* **RECORDS TO PROCESS**
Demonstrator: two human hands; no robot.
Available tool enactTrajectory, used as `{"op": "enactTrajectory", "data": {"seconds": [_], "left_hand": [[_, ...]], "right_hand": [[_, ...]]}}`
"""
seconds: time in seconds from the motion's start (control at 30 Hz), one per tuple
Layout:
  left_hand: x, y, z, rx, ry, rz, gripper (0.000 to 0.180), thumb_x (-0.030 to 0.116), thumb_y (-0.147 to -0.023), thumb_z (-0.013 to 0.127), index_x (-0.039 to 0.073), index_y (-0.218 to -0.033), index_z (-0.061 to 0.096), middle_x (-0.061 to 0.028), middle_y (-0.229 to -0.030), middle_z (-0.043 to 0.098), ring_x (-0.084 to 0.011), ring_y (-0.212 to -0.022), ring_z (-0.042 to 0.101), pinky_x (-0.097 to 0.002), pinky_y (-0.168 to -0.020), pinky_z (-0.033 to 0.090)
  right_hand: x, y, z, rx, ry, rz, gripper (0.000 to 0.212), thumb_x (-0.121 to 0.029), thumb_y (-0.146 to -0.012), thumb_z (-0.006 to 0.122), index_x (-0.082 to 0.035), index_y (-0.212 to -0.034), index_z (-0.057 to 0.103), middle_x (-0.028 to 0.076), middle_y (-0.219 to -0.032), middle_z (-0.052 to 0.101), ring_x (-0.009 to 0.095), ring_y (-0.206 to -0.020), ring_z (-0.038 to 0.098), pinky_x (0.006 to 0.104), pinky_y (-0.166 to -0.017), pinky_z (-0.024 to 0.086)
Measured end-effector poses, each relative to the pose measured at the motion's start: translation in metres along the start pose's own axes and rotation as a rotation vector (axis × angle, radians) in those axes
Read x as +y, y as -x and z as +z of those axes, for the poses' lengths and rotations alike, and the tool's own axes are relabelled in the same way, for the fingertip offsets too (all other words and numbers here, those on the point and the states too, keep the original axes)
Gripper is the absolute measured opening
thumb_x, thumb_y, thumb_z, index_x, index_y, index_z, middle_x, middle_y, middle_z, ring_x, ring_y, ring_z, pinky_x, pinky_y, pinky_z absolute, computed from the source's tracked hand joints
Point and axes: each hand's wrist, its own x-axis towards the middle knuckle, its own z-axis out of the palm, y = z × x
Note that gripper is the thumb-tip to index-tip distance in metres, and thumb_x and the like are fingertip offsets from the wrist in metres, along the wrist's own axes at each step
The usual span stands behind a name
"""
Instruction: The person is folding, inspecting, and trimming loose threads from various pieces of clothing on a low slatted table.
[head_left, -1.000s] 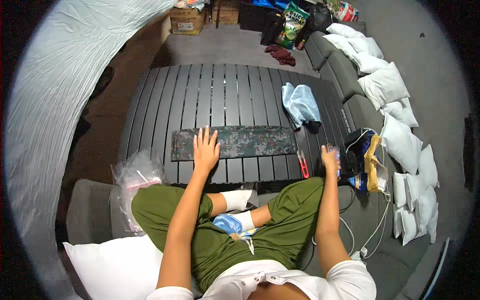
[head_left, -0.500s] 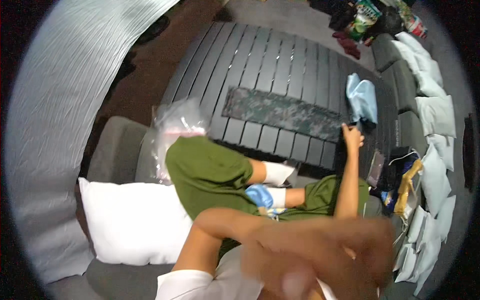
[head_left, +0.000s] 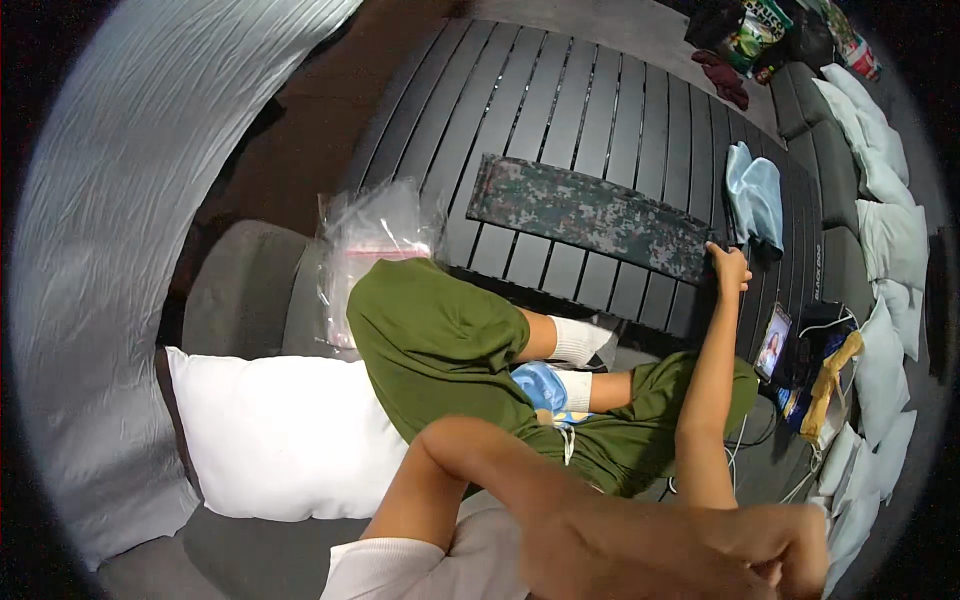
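A long camouflage-patterned cloth strip (head_left: 590, 215) lies flat across the dark slatted table (head_left: 510, 95). My right hand (head_left: 730, 268) is at its near right corner, with thumb and fingers closed on the edge. Close to the camera, my left hand (head_left: 690, 550) crosses the lower right, its arm bent at the elbow. Its fingers are curled in, and whatever they may hold is hidden. Beyond my right hand, light blue satiny fabric (head_left: 757, 200) lies crumpled on the table. More blue fabric (head_left: 540, 385) shows between my legs.
A clear plastic bag (head_left: 385, 235) lies at the table's near left, by my green-trousered knee. A white pillow (head_left: 285, 435) rests on the grey sofa at left. On the right are a lit phone (head_left: 773, 340), cables, a yellow-and-blue bag (head_left: 825, 385) and several pale cushions (head_left: 885, 240).
The table and cloth sit farther right in the picture as the view turns. My right hand stays at the cloth's corner. My left hand has moved lower and right, and is less blurred.
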Motion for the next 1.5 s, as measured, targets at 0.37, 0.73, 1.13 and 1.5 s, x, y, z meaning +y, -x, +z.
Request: {"op": "enactTrajectory", "data": {"seconds": [0.37, 0.73, 1.13, 1.5], "left_hand": [[0.018, -0.051, -0.137, 0.396, -0.302, 0.050, 0.053, 0.042, -0.093, 0.025, -0.002, -0.115, 0.045, -0.0076, -0.100, 0.053, -0.0125, -0.076, 0.052, -0.0281, -0.070, 0.044], [0.011, -0.049, -0.324, 0.794, -0.813, -0.263, 0.040, 0.037, -0.090, 0.041, 0.012, -0.121, 0.048, -0.0033, -0.122, 0.049, -0.0146, -0.108, 0.048, -0.0267, -0.088, 0.037], [-0.005, -0.099, -0.359, 0.876, -0.535, -0.042, 0.057, 0.049, -0.085, 0.045, 0.003, -0.119, 0.043, -0.0087, -0.119, 0.047, -0.0186, -0.104, 0.046, -0.0310, -0.089, 0.036], [0.059, -0.079, -0.352, 0.930, -0.550, -0.076, 0.013, 0.012, -0.080, 0.060, 0.005, -0.089, 0.053, -0.0068, -0.084, 0.061, -0.0174, -0.073, 0.060, -0.0286, -0.067, 0.050]], "right_hand": [[0.032, -0.053, 0.031, -0.188, -0.138, -0.118, 0.073, -0.050, -0.058, 0.071, -0.008, -0.115, 0.053, 0.014, -0.111, 0.057, 0.030, -0.106, 0.052, 0.0445, -0.090, 0.036], [0.000, 0.020, -0.031, -0.042, -0.303, -0.398, 0.065, -0.041, -0.064, 0.070, 0.011, -0.100, 0.054, 0.024, -0.096, 0.060, 0.030, -0.089, 0.060, 0.0343, -0.075, 0.045], [-0.052, 0.093, -0.018, -0.431, -0.865, -0.338, 0.037, -0.028, -0.076, 0.066, 0.002, -0.097, 0.056, 0.002, -0.076, 0.056, 0.008, -0.060, 0.051, 0.0210, -0.050, 0.044], [-0.049, 0.132, -0.035, -0.594, -1.196, -0.611, 0.025, -0.017, -0.087, 0.052, 0.000, -0.106, 0.054, 0.010, -0.097, 0.060, 0.014, -0.083, 0.060, 0.0246, -0.072, 0.047]]}}
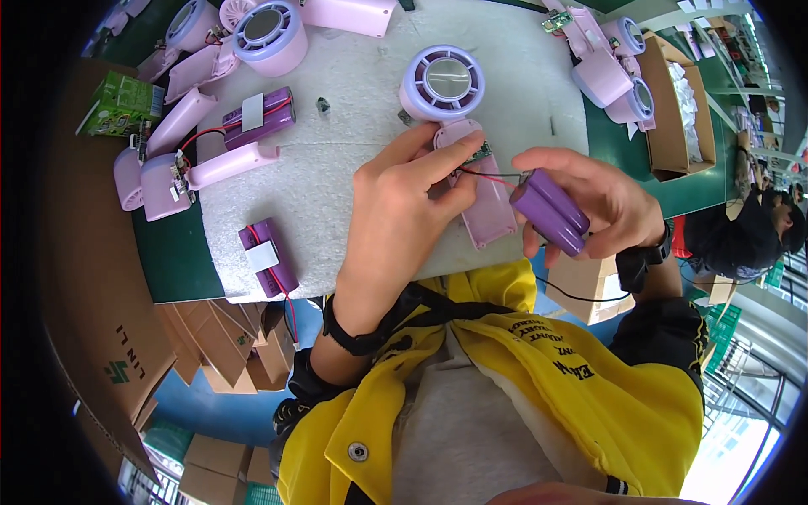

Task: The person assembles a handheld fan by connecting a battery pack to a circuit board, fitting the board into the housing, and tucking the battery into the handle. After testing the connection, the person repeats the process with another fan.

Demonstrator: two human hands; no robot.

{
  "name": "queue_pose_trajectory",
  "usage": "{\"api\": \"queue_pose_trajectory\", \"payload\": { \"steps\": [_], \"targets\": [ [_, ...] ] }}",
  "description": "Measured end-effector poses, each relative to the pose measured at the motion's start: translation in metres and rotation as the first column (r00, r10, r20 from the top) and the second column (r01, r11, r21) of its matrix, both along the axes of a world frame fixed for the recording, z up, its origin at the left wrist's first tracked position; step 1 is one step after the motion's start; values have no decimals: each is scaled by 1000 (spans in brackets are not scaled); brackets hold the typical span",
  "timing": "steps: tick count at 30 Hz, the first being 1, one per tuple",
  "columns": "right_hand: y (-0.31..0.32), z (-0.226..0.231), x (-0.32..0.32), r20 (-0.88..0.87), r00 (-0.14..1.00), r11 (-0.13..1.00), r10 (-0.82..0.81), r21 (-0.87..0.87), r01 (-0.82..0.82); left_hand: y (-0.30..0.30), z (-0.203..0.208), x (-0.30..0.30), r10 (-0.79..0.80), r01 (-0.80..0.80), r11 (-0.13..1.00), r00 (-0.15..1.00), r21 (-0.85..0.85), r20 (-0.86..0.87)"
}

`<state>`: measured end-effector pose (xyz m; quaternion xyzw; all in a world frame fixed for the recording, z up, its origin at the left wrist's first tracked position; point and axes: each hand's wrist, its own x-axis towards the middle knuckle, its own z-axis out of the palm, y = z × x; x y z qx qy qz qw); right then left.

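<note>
Head view, looking down at a counter (353, 194) covered with a white foam mat. The left hand (404, 210) lies palm down, fingers curled, with thumb and forefinger pinching at the small circuit board in the open pink handle shell (488, 198) of a handheld fan. The fan's lilac round head (442, 82) sits just beyond, farther from the person. The right hand (602, 202) is closed around a purple battery pack (551, 210) of 2 cells, held lifted just to the right of the shell. A red wire and a black wire (488, 175) run from the pack to the board.

The step in hand looks like seating the battery into the handle. The next move probably calls for laying the pack into the shell without trapping the wires.

To the left lie 2 more purple battery packs (259, 116), one far and one near, and several pink fan parts (181, 160). More fans sit far right beside an open cardboard box (669, 126). Both forearms enter from the near edge, wrists bent inward, above a yellow jacket (539, 387).
</note>
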<state>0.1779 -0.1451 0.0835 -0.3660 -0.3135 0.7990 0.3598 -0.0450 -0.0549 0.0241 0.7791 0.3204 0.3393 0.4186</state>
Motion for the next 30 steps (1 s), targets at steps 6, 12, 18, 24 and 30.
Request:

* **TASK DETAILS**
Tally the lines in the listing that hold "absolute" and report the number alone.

* **EXERCISE RESULT**
2